**How to complete this task**. Once the line containing "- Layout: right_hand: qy" has been copied, stop; copy every line before it exactly, beginning with the first line of the material below.

**Dataset extract**.
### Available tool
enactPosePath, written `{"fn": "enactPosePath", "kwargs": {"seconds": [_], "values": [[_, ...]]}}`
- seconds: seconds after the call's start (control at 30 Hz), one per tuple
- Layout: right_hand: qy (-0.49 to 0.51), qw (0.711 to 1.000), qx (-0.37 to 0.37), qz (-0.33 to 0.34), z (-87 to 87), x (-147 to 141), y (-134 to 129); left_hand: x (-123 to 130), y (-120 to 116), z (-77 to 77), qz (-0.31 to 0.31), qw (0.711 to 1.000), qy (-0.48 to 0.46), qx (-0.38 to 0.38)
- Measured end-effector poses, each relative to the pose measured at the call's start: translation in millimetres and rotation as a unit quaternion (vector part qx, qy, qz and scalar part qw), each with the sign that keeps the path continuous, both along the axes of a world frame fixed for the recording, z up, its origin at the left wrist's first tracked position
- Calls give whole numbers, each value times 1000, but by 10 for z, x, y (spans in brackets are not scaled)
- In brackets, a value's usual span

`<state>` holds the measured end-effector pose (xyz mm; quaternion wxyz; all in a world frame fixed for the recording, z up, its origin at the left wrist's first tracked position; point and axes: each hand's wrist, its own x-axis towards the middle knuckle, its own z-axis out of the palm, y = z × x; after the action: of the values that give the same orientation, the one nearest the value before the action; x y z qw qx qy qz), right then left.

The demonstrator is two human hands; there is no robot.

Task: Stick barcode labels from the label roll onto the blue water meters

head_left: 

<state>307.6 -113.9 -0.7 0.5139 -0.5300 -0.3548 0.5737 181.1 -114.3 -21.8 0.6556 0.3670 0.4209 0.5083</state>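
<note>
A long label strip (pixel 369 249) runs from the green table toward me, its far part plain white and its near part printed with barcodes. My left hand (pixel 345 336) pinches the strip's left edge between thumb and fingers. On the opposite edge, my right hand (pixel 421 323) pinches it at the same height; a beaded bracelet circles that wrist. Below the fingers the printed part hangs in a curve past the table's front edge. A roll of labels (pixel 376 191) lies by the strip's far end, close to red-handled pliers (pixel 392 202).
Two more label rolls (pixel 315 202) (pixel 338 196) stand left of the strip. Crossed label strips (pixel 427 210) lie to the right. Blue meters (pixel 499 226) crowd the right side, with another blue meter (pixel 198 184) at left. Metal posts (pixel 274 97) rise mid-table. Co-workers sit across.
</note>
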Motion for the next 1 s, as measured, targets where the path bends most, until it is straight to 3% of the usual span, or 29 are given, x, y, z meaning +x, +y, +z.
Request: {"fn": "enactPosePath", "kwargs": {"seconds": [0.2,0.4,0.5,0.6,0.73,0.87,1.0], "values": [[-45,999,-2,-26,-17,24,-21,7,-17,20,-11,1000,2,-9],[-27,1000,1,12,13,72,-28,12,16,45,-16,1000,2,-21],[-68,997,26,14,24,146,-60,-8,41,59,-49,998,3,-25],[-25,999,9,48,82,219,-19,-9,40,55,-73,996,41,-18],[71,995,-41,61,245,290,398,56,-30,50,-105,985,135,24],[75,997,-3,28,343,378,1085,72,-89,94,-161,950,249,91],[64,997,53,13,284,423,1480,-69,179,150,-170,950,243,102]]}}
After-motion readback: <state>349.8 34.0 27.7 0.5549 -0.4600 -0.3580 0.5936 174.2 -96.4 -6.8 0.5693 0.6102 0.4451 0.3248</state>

**Result of the task**.
### Available tool
enactPosePath, written `{"fn": "enactPosePath", "kwargs": {"seconds": [_], "values": [[_, ...]]}}`
- seconds: seconds after the call's start (control at 30 Hz), one per tuple
- Layout: right_hand: qy (-0.49 to 0.51), qw (0.711 to 1.000), qx (-0.37 to 0.37), qz (-0.33 to 0.34), z (-87 to 87), x (-147 to 141), y (-134 to 129); left_hand: x (-123 to 130), y (-120 to 116), z (-77 to 77), qz (-0.31 to 0.31), qw (0.711 to 1.000), qy (-0.48 to 0.46), qx (-0.38 to 0.38)

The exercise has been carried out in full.